En défiant la souveraineté de certains alliés de Washington quatre semaines avant son retour à la Maison Blanche, le président élu rappelle surtout qu’il a le profil d’un perturbateur-en-chef de l’ordre international. Ainsi la semaine dernière, l’ancien promoteur immobilier avait répété que ce serait une “excellente idée” de faire du Canada le 51e Etat américain, après avoir menacé ce pays voisin d’augmenter les droits de douane de 25%. Il aussi lancé quelques stribes sur le canal de Panama (voir ci-dessous)
Mais certains soupçonnent le milliardaire de jouer de son image d’ancienne star de télé-réalité et de vouloir faire les gros titres pour s’imposer comme homme fort, à l’étranger comme aux Etats-Unis. “C’est difficile de savoir à quel point il pense ce qu’il dit et à quel point il fait ça pour que ses petites phrases soient reprises”, explique Frank Sesno à l’AFP, professeur à l’Université George Washington et ancien journaliste détaché à la Maison Blanche.
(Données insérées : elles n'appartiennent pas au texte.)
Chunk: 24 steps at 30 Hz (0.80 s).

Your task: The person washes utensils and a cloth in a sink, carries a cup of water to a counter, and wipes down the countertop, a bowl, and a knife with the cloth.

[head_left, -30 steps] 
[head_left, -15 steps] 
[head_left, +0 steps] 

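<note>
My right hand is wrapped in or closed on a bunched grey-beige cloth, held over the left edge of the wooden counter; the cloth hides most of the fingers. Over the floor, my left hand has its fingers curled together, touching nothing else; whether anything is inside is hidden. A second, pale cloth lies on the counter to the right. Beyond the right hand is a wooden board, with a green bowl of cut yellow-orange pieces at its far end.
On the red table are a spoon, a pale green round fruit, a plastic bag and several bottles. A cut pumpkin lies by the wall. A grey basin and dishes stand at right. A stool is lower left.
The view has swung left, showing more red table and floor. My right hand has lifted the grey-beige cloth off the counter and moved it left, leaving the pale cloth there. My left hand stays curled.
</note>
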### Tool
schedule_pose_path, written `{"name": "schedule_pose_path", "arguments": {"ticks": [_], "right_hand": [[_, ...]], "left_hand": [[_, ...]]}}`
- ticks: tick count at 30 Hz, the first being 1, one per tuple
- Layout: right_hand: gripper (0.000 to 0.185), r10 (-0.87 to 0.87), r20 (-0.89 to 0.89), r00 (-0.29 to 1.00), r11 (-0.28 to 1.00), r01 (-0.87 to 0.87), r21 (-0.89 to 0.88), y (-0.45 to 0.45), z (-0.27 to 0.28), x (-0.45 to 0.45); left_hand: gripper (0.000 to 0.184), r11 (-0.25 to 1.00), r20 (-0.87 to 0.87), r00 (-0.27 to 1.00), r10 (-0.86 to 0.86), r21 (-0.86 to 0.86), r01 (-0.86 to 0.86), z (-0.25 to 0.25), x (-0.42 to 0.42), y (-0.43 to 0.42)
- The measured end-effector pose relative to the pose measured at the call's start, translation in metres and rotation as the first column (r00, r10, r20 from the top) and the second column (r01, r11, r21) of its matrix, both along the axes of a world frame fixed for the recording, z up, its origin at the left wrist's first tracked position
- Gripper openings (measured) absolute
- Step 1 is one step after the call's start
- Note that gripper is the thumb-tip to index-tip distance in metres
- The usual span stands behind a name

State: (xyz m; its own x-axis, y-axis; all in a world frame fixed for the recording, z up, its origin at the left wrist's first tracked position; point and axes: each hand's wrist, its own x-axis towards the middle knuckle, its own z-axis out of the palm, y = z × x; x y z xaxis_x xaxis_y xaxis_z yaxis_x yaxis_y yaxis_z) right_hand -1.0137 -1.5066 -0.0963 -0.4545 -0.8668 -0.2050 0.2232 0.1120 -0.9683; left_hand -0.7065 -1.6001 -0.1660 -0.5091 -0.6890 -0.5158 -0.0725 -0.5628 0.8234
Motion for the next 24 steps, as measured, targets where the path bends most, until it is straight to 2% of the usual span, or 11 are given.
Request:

“Il met les autres dirigeants dans la position de devoir démêler le vrai du faux”, a-t-il ajouté. “Est-ce une blague, est-ce sérieux? Imaginez que vous soyez le président du pays en question comment réagissez-vous à une telle situation? Vous ne pouvez pas l’ignorer et votre pays ne vous laissera pas le faire. De tels commentaires ont une grande répercussion”, affirme Frank Sesno.
Un message la Chine ?
La rhétorique de Donald Trump pourrait toutefois faire partie d’une stratégie plus large. “Ses déclarations sur le Groenland sont peut-être destinées à la Chine”, songe Stephanie Pezard, chercheuse en sciences politiques à l’institut Rand Corporation. Tout comme M. Trump s’est inquiété de l’influence de Pékin au Panama, la présence croissante de la Chine dans l’Arctique et ses liens avec la Russie sont “quelque chose qui préoccupe vraiment les Etats-Unis”, relève Mme Pezard. Mais il pourrait également s’agir d’un signal adressé au Danemark: “Si vous êtes trop amical avec la Chine, vous nous trouverez sur votre chemin”, même si le Danemark et le Groenland ont été “de très bons alliés au sein de l’OTAN”, poursuit la chercheuse.
Acheter le Groenland, un projet irréalisable
Car “Acheter” le Groenland est un projet irréalisable, “non seulement en matière de droit international, mais plus largement dans l’ordre mondial que les États-Unis essaient de maintenir”, estime Stephanie Pezard.